Three years later, we’ve made a life here. I’ve built a private practice teaching poetry workshops online and released my second book, “Lions Like Us.” I’m a frequent feature at local literary shows such as Red Light Lit Austin, One Page Salon, and Smushed Blueberries. Saturday Night Special, my own pre-pandemic open mic that used to liven up a Berkeley jazz bar once a month, is now a national reading series reaching writers and lit lovers across the country and beyond.

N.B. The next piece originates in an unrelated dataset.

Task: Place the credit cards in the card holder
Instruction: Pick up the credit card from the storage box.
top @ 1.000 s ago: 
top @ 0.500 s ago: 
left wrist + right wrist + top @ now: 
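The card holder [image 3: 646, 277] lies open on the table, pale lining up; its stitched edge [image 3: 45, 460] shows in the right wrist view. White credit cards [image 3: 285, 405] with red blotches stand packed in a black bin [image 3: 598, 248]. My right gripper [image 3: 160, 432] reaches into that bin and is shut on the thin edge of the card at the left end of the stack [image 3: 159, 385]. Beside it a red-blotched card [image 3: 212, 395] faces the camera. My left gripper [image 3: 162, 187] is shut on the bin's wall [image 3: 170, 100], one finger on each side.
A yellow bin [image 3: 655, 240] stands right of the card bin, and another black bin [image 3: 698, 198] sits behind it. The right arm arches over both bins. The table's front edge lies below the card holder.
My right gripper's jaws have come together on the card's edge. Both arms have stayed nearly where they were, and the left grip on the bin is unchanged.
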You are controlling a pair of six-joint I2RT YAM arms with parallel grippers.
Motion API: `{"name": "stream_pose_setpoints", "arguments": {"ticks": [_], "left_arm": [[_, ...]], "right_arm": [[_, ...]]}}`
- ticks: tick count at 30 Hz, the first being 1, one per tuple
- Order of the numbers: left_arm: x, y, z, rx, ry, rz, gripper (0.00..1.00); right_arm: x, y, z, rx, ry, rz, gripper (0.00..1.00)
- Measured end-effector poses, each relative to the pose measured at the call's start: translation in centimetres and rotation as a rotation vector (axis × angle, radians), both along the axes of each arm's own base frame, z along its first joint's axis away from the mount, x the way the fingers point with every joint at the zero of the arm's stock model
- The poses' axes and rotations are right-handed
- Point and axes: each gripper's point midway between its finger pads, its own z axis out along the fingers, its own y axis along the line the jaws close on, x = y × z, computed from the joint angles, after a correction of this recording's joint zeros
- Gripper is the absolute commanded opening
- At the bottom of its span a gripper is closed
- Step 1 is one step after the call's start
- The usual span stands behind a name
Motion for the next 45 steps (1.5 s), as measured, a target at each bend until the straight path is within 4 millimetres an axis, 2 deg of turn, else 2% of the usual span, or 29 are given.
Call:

I’m excited to discover what the next adventure will bring.
Appreciate you sharing that. What else should we know about what you do?
My passion and joy is holding space for writers to grow, blossom, and thrive—on the page and on the stage.
Teaching private poetry workshops is the most fun and rewarding thing I do. As an experienced creative writing instructor, I’ve taught classes in multiple genres, both privately and in academic institutions, for more than a decade.
I’ve helped hundreds of writers find inspiration, gain confidence, develop their voices, hone their skills, connect with a literary community, and get published. I believe everyone has the capacity for creativity, and writing is a learned skill that can be taught. There’s room for all of us to succeed, and we do better when we strive towards greatness together.
In my classes, I meet my students wherever they are—from beginners with little or no experience to seasoned poets looking for deep feedback or a new direction. I offer inspiration, guidance, accountability, and community.
I’ve learned that adults don’t love to be beginners. We like the idea of trying new things, but it also makes us feel vulnerable. I work to create a warm, supportive environment, where students are encouraged to be messy and take risks, to write into the uncomfortable, so they can stretch and grow.
As a result, my students have breakthroughs. They publish poems, write chapbooks, get accepted to MFA programs, win awards, feature at open mics—they give themselves permission to be practicing writers and have fun doing it.
Come write with me!
My classes are open to everyone and cover a wide range of approaches:
I offer generative Write-In Workshops, where folks meet up monthly online, briefly discuss poems on the theme, receive some prompts and then spend time writing together, with the option to share at the end.
Praxis Poetry: Weekly Prompts for Poets is a subscription service designed and curated for poets, providing a supportive writing community and a wide variety of original weekly writing prompts, sample poems for inspiration, mini lessons, images, and ideas to get the pen in motion.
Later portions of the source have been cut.